Sur le littoral, les communes exposées à la récurrence des phénomènes de vague-submersion, comme ce week-end, multiplient les initiatives pour tenter de freiner l'érosion du trait de côte, des digues amovibles au transfert de sable en passant par la modélisation scientifique.
Au Pays basque, qui compte 35 kilomètres de côte sableuse et rocheuse, plus de 500 habitats individuels et collectifs et une quarantaine de commerces sont menacés d'ici 20 ans par la montée des eaux et ses conséquences, estime la Communauté d'agglomération.
Avec huit communes côtières qui concentrent 40% de la population, celle-ci prévoit 242 millions d'euros d'investissements pour adapter la gestion des lieux. "Ce sont des arbitrages assez difficiles, entre les enjeux pour les personnes et l'activité économique", commente Matthias Delpey, responsable recherche et développement de Rivages Pro Tech.
Ce centre d'expertise spécialisé dans la gestion des milieux aquatiques, filiale de Suez, a été créé en 2014 au Pays basque pour "anticiper la gestion de crise" et étudier l'impact des tempêtes et inondations côtières.
Cette année-là, les tempêtes hivernales avaient causé pour 500.000 euros de dégâts à Biarritz (Pyrénées-Atlantiques), rappelle Michel Laborde, adjoint au maire chargé de l'aménagement du littoral. Depuis, la Ville a développé une stratégie sur plusieurs fronts.

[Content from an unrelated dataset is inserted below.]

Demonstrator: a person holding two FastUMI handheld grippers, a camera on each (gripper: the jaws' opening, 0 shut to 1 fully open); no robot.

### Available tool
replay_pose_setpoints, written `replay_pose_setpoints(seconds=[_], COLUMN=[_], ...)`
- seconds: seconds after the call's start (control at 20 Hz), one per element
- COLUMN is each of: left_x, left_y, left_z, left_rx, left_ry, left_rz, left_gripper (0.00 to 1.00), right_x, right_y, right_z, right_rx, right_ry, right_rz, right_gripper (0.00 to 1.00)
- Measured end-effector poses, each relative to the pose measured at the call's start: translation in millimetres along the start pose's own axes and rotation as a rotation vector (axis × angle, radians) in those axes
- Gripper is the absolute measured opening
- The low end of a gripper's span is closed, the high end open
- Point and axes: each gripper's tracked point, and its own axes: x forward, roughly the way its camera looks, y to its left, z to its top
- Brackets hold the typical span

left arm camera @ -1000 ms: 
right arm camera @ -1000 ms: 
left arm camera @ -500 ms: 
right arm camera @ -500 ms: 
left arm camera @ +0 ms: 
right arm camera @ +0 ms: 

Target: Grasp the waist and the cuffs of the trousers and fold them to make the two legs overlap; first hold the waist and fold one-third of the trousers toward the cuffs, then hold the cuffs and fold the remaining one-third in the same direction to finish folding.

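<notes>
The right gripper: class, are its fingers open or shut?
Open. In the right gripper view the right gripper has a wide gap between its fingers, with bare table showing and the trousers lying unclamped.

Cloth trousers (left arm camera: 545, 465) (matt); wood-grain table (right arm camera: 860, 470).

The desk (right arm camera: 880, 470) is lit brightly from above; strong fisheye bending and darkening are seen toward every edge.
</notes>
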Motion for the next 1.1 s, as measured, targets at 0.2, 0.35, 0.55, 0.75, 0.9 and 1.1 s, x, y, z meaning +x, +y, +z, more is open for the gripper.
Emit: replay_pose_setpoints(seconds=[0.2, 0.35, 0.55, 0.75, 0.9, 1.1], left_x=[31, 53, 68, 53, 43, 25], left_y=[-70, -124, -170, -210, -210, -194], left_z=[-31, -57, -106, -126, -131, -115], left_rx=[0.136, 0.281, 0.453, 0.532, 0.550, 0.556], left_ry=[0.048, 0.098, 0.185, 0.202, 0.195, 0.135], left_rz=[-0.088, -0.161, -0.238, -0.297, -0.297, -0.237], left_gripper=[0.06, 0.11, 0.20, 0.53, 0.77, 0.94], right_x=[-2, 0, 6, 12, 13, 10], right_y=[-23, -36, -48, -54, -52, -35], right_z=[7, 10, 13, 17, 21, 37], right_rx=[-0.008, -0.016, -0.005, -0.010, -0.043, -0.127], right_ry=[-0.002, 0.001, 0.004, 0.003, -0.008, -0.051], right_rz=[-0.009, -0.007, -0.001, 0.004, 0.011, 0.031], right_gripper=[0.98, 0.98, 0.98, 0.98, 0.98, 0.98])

Aidée par Rivages Pro Tech, elle a mis en place six seuils d'alerte face au risque de submersion. "On n'observe pas forcément une hausse de la fréquence mais des phénomènes plus forts", affirme l'élu. "Ce que l'on sait, c'est que le niveau de l'eau monte et que si la tendance se poursuit, la fréquence des épisodes va s'intensifier", renchérit Matthias Delpey.
- Vulnérabilité -
La Ville, lancée dans des travaux massifs de renforcement de ses falaises, a aussi déployé de gros sacs de sable, puis un dispositif de digues amovibles mis au point par la société "Wave Bumper".
Testée pour la première fois à Biarritz en 2016, cette solution a depuis séduit plusieurs villes du littoral atlantique comme La Rochelle (Charente-Maritime), Capbreton (Landes) ou La Tranche-sur-Mer (Vendée), ainsi que des communes méditerranéennes comme Saint-Cyprien (Pyrénées-Orientales) ou Vallauris (Alpes-Maritimes).
"On travaille sur l'impact des vagues sur des zones données, en fonction de leur vulnérabilité", explique l'inventeur, Romain Chapron.
La Tranche-sur-Mer a investi, fin 2022, environ 150.000 euros pour déployer ce système sur 80 mètres linéaires de la plage du Rocher, la plus exposée à l'érosion marine.
Fin 2023, le littoral vendéen a été frappé par de nombreuses tempêtes. Avec un an de recul, le maire constate que "le niveau de sable est remonté sur la plage et que la dune, au-dessus des blocs, s'est reconstituée".
- Tuyau -
Le laboratoire transfrontalier Kostarisk, entre France et Espagne, travaille, lui, à des solutions fondées sur la science, en orientant les sujets de recherche vers les problématiques du terrain. "L'état actuel des connaissances ne permet pas de bien gérer ces risques, ni de les appréhender", justifie Matthias Delpey, également co-directeur de ce laboratoire.
Autre outil, un suivi aérien du recul du trait de côte, à hauteur de Labenne et Capbreton dans les Landes, a été entrepris par la société Evotech. Grâce à des vols en ULM, elle a assemblé des milliers de photos pour mesurer l'impact des tempêtes de l'automne 2023.
"On voit que beaucoup de sable se déplace, que les tempêtes ont cassé les arêtes et arrondi les crêtes", relève Anthony Gavend, fondateur d'Evotech. L'entreprise propose aussi un "Flood simulator" pour modéliser en 3D une crue ou un épisode de vague-submersion sur un territoire.
Capbreton a également opté, depuis plusieurs années, pour un transfert de sable entre ses plages du Nord, plus fournies grâce à la dérive sédimentaire des courants, et celles du Sud. "On le transfère par tuyau hydraulique, c'est une technique qui vient d'Australie mais on est les seuls à l'utiliser en Europe", souligne l'élu chargé du littoral, Jean-Luc Aschard.
En parallèle, la commune qui consacrera 13 millions d'euros dans les 5 ans à venir à l'entretien de son trait de côte, collabore avec l'Université de Bordeaux pour modéliser la dérive sédimentaire et l'impact du gouf de Capbreton, ce vaste canyon sous-marin qui s'enfonce jusqu'à 3 kilomètres de profondeur au large du port.